Bulldog baby turned one year old in December. Now that he can eat just about anything we eat, he has been getting to try more foods lately, including this Thai Chicken Curry. He really digs it, especially the MaiFun rice noodles. This curry is not particularly spicy, which makes it great for kids. If you wanted to bump up the spice factor, you could double the curry paste.

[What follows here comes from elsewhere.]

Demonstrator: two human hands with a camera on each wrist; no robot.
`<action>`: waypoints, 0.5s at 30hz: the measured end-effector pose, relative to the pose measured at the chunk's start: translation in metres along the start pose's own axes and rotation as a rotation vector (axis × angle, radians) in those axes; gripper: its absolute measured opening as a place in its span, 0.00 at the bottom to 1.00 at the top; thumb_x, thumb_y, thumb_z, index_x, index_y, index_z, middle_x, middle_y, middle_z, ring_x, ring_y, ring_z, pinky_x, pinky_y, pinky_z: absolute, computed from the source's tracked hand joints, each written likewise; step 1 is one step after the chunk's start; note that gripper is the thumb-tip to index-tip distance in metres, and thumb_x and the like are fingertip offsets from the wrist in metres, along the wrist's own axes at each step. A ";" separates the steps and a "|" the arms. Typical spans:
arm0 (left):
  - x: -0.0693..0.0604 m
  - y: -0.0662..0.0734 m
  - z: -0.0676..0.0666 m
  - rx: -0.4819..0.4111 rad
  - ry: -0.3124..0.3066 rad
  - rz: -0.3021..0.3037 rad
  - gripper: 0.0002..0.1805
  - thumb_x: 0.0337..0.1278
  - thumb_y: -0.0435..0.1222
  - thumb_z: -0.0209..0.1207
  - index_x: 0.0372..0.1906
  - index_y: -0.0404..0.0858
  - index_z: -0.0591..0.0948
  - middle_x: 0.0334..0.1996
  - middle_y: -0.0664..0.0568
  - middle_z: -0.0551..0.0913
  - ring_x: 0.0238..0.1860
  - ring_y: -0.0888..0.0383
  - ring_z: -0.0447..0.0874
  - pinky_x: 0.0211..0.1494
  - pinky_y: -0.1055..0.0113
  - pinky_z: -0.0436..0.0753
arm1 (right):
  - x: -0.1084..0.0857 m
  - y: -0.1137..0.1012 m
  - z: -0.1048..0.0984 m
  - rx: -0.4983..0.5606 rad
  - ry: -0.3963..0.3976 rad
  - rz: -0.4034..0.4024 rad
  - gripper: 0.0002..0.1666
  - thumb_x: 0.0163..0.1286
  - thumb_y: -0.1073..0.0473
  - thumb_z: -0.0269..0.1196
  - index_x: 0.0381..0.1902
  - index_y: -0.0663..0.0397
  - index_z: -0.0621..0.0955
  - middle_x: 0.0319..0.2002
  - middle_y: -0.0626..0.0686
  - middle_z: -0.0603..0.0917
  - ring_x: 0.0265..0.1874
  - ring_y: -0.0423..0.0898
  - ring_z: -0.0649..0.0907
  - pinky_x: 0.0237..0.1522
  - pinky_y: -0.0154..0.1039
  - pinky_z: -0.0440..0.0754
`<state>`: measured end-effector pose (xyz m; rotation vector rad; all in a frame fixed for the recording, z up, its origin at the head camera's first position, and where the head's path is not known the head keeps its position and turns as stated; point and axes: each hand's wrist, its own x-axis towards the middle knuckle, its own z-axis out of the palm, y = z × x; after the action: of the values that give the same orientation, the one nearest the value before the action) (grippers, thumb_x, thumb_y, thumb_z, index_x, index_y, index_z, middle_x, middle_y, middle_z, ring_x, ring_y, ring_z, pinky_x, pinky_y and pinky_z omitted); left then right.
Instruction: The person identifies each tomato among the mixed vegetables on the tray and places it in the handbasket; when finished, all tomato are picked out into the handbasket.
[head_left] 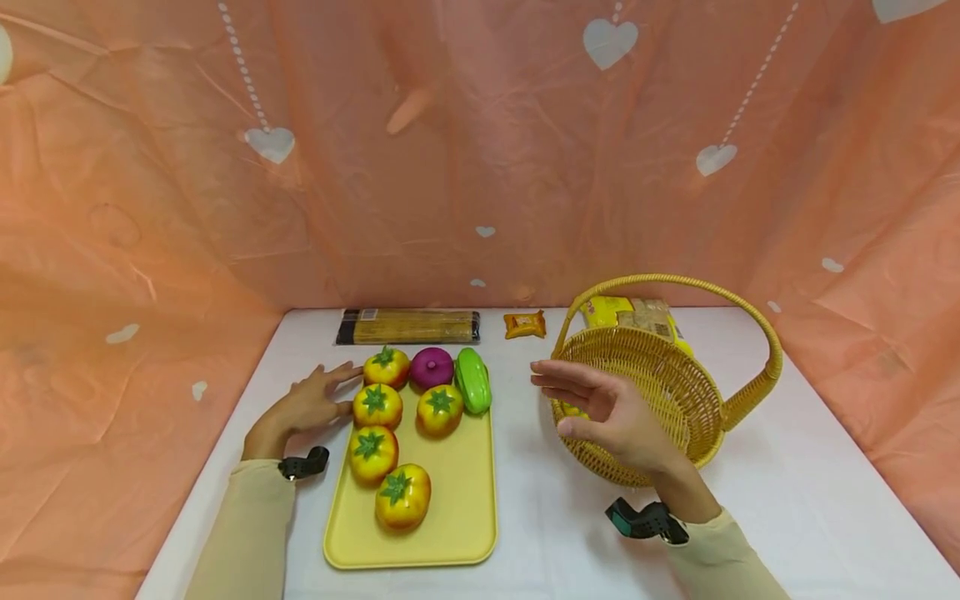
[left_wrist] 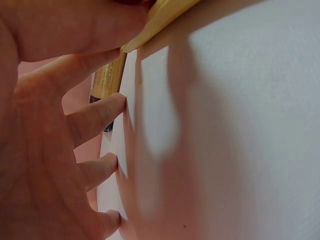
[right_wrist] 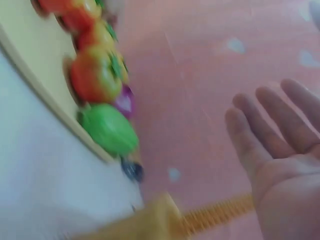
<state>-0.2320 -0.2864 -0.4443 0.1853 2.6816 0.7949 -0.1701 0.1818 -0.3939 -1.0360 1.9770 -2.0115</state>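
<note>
My left hand (head_left: 306, 406) rests at the upper left edge of the yellow tray (head_left: 457, 517), fingers spread, with fingertips on the table in the left wrist view. Several yellow-red tomato-like fruits (head_left: 403, 497), a purple vegetable (head_left: 432, 367) and a green one (head_left: 473, 381) lie on the tray. Over the left side of the wicker basket (head_left: 660, 375) my right hand (head_left: 611, 412) hovers with nothing in it, its fingers extended in the right wrist view. Partly hidden behind that hand, something yellow (head_left: 573, 410) lies in the basket.
A flat pack of noodle-like sticks (head_left: 416, 327) lies behind the tray. Right of it is a small orange packet (head_left: 525, 324). Behind the basket, a yellow bag (head_left: 607, 310) is partly covered by the rim. The basket's tall handle (head_left: 667, 278) arches above it.
</note>
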 end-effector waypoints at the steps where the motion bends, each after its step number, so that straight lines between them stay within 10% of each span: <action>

Slow Cooker Thai Chicken Curry (from Feeding My Kid)
1 can coconut milk
1 Tbsp gluten free Thai red curry paste (I used Thai Kitchen brand)
1 tsp fresh grated ginger
1 lb. boneless skinless chicken breasts
2 red bell peppers, cut into 1 inch pieces
1 large onion, sliced
1 ½ cups baby carrots
1 cup frozen peas, thawed
1 package MaiFun style (angel hair) rice noodles
To a 6 quart slow cooker, add the peppers, onion and baby carrots. Lay chicken breast on top of vegetables. Mix together the coconut milk, curry paste, and ginger, and pour over chicken and vegetables. Cook for 5-6 hours on low, or 3-4 on high until chicken is cooked through. Add peas at end of cooking time to avoid losing their color. Prepare rice noodles according to package, and serve curry over noodles.